Once the line containing "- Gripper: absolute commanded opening" is found in the entries below, reproduce it and every line after it, stopping at and including the line containing "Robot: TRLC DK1"; reproduce nothing else, and keep each line exact.

Recorded data:
------------------------------------------------------------

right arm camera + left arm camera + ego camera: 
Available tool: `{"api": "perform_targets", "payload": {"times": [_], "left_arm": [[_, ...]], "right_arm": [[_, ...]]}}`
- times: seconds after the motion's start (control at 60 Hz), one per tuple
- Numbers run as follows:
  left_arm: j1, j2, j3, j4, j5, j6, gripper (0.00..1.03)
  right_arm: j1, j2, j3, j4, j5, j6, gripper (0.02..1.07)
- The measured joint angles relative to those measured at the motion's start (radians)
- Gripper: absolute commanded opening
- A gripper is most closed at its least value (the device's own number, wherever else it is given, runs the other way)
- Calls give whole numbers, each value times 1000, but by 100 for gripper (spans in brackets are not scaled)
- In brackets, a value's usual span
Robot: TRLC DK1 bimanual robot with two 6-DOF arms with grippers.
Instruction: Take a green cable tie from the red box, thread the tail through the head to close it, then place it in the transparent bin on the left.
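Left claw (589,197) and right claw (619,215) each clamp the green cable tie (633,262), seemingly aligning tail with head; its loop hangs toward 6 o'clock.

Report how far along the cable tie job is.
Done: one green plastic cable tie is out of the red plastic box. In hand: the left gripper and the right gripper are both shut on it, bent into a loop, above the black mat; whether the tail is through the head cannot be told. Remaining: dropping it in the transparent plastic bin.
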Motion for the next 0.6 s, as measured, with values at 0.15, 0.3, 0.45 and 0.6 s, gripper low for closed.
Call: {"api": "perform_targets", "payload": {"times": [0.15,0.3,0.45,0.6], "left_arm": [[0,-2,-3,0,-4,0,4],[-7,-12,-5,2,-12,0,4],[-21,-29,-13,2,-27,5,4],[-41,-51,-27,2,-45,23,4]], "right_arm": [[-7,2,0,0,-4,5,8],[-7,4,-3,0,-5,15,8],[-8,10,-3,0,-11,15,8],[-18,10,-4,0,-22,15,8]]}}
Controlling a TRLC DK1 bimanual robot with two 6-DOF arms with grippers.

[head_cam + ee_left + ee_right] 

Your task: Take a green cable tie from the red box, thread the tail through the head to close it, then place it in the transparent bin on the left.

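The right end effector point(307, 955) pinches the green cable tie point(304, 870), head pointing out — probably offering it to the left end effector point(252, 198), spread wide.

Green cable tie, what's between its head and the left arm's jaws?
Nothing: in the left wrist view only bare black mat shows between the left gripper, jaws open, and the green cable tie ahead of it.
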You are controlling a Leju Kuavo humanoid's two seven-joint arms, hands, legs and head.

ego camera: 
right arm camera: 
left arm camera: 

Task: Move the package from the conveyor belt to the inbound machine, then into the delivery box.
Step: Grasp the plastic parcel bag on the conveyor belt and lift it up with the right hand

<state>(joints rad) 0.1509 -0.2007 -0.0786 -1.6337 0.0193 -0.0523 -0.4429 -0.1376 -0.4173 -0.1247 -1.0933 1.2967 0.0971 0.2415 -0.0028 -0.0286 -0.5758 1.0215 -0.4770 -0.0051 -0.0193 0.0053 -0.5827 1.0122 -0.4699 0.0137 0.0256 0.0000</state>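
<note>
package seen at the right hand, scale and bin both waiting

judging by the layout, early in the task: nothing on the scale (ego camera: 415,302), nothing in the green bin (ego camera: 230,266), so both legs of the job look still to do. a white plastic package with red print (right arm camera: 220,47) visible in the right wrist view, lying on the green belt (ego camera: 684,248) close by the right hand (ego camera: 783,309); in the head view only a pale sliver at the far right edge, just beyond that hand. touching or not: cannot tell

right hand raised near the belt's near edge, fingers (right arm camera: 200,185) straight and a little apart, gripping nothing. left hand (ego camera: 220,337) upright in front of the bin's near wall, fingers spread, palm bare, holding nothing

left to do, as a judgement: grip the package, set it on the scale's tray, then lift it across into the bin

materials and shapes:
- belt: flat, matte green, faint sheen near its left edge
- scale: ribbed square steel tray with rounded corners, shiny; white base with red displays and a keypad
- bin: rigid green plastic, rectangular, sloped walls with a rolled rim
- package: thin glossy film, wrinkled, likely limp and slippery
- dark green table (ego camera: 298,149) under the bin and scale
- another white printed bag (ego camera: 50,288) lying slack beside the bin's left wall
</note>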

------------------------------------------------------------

• _Response_:
- Gripper: absolute commanded opening
- A gripper is most closed at its least value (the device's own number, wherever else it is given, runs the other way)
- Calls give whole numbers, each value times 1000, but by 100 for gripper (spans in brackets are not scaled)
- In brackets, a value's usual span
Robot: TRLC DK1 bimanual robot with two 6-DOF arms with grippers.

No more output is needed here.